Schon vor den Visionen ein Wallfahrtsort

1967 wurde das Gnadenbild der Wallfahrtskirche feierlich mit einer Goldkrone eingekleidet. Jene Darstellung zeigt nicht die Marienerscheinung von 1877, sondern stammt aus dem 16. Jahrhundert: eine "klassische" Darstellung Mariens mit dem Jesuskind auf dem Arm. Denn schon Jahrhunderte vor den Visionen der Seherinnen war das Dorf ein regionaler Wallfahrtsort.

Und auch heute ist das Gnadenbild im reich verzierten Hochalter das Ziel der Pilgerfahrten nach Gietrzwald. An der Erscheinungsstelle selbst steht "nur" ein Marienhäuschen mit ein paar Parkbänken davor. Häufig finden sich hier Pilger zum Rosenkranzgebet ein, zu dem Maria aufgerufen haben soll. Auf Wunsch der beiden Mädchen soll die Muttergottes eine Quelle in der Nähe der Basilika gesegnet haben. Von hier aus sind es nur einige Schritte weiter zu einem Pfad auf einen Hügel, der an Kreuzwegstationen vorbeiführt.

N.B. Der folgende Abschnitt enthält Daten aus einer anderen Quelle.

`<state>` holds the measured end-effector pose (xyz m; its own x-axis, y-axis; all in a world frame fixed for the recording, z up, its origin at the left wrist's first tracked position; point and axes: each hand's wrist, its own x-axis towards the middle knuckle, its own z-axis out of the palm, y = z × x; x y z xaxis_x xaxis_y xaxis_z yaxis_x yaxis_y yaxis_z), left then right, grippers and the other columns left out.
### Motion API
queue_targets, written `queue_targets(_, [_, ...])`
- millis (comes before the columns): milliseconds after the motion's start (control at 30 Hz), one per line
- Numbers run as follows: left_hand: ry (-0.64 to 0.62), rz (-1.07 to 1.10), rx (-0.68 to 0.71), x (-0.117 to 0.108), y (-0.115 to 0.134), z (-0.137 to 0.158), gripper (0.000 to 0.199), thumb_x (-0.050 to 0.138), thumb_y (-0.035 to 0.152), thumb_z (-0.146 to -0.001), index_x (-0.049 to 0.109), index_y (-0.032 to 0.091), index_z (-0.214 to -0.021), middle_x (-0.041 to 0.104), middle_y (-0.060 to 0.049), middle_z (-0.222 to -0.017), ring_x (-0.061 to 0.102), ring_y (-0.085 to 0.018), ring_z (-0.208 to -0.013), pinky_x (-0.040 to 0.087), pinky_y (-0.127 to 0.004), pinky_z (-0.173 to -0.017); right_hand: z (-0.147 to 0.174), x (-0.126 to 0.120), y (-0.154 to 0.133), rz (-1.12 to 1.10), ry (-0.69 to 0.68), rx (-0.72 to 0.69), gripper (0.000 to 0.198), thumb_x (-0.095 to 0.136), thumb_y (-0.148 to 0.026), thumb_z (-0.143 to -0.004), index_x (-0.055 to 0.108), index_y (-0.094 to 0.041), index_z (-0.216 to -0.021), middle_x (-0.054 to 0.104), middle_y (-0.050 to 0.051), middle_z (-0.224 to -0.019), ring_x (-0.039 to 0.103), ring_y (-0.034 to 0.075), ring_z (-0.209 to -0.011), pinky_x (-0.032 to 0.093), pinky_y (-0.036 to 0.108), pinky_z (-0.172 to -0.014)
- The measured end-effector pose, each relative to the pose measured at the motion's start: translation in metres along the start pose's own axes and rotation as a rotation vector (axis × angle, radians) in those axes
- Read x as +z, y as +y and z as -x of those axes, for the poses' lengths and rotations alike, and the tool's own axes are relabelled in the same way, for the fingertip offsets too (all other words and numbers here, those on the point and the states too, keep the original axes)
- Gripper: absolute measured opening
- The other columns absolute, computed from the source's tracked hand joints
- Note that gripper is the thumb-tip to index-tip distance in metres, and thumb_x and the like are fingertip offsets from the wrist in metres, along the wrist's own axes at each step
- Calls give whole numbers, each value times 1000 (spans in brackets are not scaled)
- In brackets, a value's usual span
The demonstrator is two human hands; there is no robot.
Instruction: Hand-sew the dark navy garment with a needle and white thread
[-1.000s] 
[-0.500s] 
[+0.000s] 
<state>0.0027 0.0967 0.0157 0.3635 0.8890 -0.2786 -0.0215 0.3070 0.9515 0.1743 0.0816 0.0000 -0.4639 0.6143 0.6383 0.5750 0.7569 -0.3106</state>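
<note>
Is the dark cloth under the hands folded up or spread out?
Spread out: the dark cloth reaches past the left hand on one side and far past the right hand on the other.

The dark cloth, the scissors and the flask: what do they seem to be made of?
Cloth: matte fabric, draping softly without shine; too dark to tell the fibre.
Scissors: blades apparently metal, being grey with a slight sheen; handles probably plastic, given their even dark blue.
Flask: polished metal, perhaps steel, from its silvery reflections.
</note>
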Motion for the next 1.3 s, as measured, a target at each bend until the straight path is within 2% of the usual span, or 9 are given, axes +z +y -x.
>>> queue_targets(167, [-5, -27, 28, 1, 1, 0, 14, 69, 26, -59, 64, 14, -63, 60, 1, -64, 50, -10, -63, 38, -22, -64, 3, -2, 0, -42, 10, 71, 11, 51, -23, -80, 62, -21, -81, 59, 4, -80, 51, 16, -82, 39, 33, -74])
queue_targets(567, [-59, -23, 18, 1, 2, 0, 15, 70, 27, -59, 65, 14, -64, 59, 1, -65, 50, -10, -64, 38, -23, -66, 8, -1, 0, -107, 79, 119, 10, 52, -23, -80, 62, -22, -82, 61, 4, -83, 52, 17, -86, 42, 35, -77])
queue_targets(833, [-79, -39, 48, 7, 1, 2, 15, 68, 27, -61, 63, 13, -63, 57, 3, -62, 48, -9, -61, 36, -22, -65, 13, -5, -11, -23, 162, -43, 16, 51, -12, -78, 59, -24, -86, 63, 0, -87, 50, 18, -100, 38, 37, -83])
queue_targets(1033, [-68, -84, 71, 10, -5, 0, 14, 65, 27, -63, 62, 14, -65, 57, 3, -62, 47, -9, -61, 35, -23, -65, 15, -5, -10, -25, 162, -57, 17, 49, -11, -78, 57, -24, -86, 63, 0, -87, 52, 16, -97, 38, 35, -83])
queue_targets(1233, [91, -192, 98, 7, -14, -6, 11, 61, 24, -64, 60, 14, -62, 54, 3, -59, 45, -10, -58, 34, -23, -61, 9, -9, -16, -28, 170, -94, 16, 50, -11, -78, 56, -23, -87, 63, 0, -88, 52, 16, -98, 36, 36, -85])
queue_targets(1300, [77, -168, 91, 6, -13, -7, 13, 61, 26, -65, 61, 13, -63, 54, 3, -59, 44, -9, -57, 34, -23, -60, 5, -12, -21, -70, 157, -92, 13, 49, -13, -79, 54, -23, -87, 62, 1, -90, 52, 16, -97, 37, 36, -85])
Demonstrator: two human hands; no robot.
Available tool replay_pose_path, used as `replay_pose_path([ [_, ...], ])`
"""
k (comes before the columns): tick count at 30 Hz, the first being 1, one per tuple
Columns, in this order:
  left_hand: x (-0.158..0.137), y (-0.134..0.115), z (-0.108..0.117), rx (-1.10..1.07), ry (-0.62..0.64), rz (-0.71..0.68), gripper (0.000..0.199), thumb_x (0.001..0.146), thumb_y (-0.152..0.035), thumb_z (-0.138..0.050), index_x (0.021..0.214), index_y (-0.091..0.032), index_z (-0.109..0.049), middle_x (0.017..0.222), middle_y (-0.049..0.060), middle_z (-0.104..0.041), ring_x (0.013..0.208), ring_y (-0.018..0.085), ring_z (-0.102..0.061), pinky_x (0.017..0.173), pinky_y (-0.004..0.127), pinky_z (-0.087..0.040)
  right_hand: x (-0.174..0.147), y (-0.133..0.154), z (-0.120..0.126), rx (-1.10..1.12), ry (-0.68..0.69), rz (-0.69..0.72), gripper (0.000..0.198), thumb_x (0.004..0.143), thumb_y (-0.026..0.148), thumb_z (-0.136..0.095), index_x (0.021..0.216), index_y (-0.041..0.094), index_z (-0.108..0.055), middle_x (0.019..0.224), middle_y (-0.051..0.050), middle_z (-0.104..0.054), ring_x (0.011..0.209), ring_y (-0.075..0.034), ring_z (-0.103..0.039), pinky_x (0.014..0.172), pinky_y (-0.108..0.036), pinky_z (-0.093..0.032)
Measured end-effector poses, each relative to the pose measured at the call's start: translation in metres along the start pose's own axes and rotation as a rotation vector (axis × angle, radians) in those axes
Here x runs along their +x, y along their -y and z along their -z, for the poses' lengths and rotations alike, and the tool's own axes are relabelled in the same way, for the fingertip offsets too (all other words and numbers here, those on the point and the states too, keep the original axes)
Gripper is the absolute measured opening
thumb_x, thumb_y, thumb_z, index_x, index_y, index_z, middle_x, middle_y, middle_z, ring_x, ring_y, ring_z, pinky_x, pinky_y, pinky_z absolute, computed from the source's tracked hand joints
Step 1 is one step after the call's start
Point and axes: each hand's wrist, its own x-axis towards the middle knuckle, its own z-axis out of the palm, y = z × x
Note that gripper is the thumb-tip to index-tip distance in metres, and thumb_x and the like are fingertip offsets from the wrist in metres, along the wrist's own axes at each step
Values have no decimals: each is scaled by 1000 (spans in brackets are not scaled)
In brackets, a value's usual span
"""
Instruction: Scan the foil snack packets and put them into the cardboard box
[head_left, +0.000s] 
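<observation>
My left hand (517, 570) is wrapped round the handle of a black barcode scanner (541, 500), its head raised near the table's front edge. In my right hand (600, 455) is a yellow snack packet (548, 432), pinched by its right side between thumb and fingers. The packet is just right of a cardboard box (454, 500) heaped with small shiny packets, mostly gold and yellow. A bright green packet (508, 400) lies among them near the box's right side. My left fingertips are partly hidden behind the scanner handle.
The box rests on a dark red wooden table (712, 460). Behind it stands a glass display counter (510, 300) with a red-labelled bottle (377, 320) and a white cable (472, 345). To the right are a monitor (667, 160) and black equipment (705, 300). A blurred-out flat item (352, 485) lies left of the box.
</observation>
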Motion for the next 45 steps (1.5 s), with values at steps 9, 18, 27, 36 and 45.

An der letzten Station bietet sich ein guter Blick über Gietrzwald und das überschaubare "sakrale Ensemble": die seit 1945 von den Augustiner-Chorherren vom Lateran betreute Wallfahrtskirche, das Pfarrhaus, ein Pilgerheim und ein Buchladen. Von hier oben fällt der größte Unterschied zu Lourdes, La Salette oder Fatima auf: Gietrzwald ist auch heute ein verschlafenes Dorf - fast wie zur Zeit der Erscheinungen.